Difficulty: Medium
Correct Answer: Rs. 28,000
Explanation:
Introduction / Context:
This is a percentage and allocation problem involving a person's monthly salary distributed across expenses and investments. After a sequence of percentage deductions, the remaining amount is invested equally into three schemes. From the amount invested in each scheme, we must reverse the steps to compute the original monthly salary of Mr. Shankar.
Given Data / Assumptions:
Concept / Approach:
Let the monthly salary be S. We apply the percentage expenditures stepwise and express the final balance (which is invested) in terms of S. Since we know the amount invested in each scheme, we equate the total investment with the final balance and solve for S. The idea is to work from the end (invested amount) back to the beginning (salary).
Step-by-Step Solution:
Step 1: Let monthly salary = S rupees.
Step 2: Shankar spends 25% of S on household expenditure, so household spending = 0.25 * S.
Step 3: Amount left after household expenses = S - 0.25 * S = 0.75 * S.
Step 4: He spends 20% of this remaining amount on children education: 0.20 * 0.75 * S = 0.15 * S.
Step 5: Amount left after children education = 0.75 * S - 0.15 * S = 0.60 * S.
Step 6: This remaining 60% of S is invested equally in three schemes.
Step 7: Amount invested in each scheme = Rs. 5,600, so total invested = 3 * 5,600 = Rs. 16,800.
Step 8: Therefore, 0.60 * S = 16,800.
Step 9: Solve for S: S = 16,800 / 0.60 = 28,000.
Step 10: Hence, Shankar's monthly salary is Rs. 28,000.
Verification / Alternative check:
Check the distribution using S = 28,000. Household expenditure = 25% of 28,000 = 7,000. Remaining = 21,000. Children education = 20% of 21,000 = 4,200. Remaining = 16,800. This remaining amount is invested, and divided equally into three schemes each receives 16,800 / 3 = 5,600. Everything is consistent with the problem statement.
Why Other Options Are Wrong:
For Rs. 34,000 or Rs. 31,245, the final remaining amount after the given percentage deductions would not equal Rs. 16,800, and the per-scheme investment would differ from Rs. 5,600. Rs. 24,315 and Rs. 30,000 similarly fail to reproduce the given invested amount per scheme.

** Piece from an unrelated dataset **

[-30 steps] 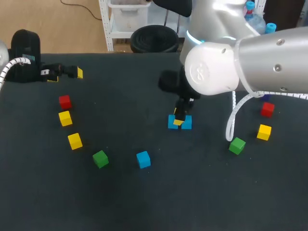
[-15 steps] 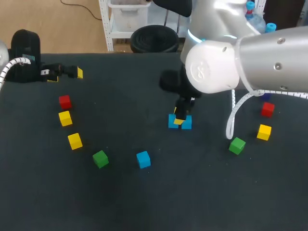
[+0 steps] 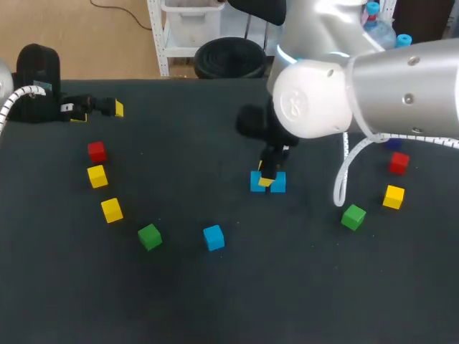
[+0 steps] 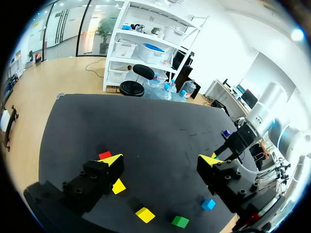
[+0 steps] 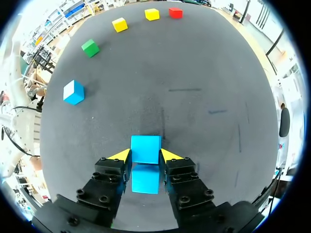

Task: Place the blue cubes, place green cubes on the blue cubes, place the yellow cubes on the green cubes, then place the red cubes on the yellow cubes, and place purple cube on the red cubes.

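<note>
My right gripper (image 5: 146,155) is shut on a blue cube (image 5: 146,147) that sits near the middle of the dark table; in the head view the cube (image 3: 279,183) shows on both sides of the fingers. A second blue cube (image 3: 213,237) lies in front and to the left, beside a green cube (image 3: 149,236). Two yellow cubes (image 3: 111,209) (image 3: 97,175) and a red cube (image 3: 96,151) run up the left side. On the right lie green (image 3: 352,216), yellow (image 3: 393,196) and red (image 3: 399,163) cubes. My left gripper (image 3: 99,112) hangs open at the far left, holding nothing.
A purple cube (image 3: 394,145) peeks out from behind my right arm at the right. A loop of white cable (image 3: 343,183) hangs from that arm near the right green cube. The table's front half is bare dark cloth (image 3: 272,287).
</note>
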`<action>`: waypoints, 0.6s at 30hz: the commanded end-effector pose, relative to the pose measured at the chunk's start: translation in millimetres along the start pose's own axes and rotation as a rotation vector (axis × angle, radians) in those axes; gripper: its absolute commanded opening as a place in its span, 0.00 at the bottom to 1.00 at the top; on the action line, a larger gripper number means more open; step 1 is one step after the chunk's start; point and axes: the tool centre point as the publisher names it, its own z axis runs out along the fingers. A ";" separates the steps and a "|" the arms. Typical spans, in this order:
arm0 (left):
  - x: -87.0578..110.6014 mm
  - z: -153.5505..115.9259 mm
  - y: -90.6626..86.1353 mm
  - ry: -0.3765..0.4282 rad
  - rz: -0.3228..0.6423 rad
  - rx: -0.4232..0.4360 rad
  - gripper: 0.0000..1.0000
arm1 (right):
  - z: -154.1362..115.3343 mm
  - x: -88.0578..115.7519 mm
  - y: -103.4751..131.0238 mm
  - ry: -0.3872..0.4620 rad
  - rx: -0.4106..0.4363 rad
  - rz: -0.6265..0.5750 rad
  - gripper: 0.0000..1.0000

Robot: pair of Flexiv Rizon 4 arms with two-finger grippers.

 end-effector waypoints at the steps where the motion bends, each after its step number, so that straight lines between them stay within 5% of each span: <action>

Only Rs. 28,000 leads to a final investable amount of Rs. 16,800, matching all conditions.
Common Pitfalls:
Students often mix up the base for each percentage, incorrectly applying 20% to the original salary instead of to the remaining amount. Another common mistake is to treat the 60% remaining as 55% by subtracting 25% and 20% directly. Here the second percentage applies to the remaining money, not to the whole salary, so the final fraction is 0.75 * 0.80 = 0.60 of S.
Final Answer:
The monthly salary of Shankar is Rs. 28,000.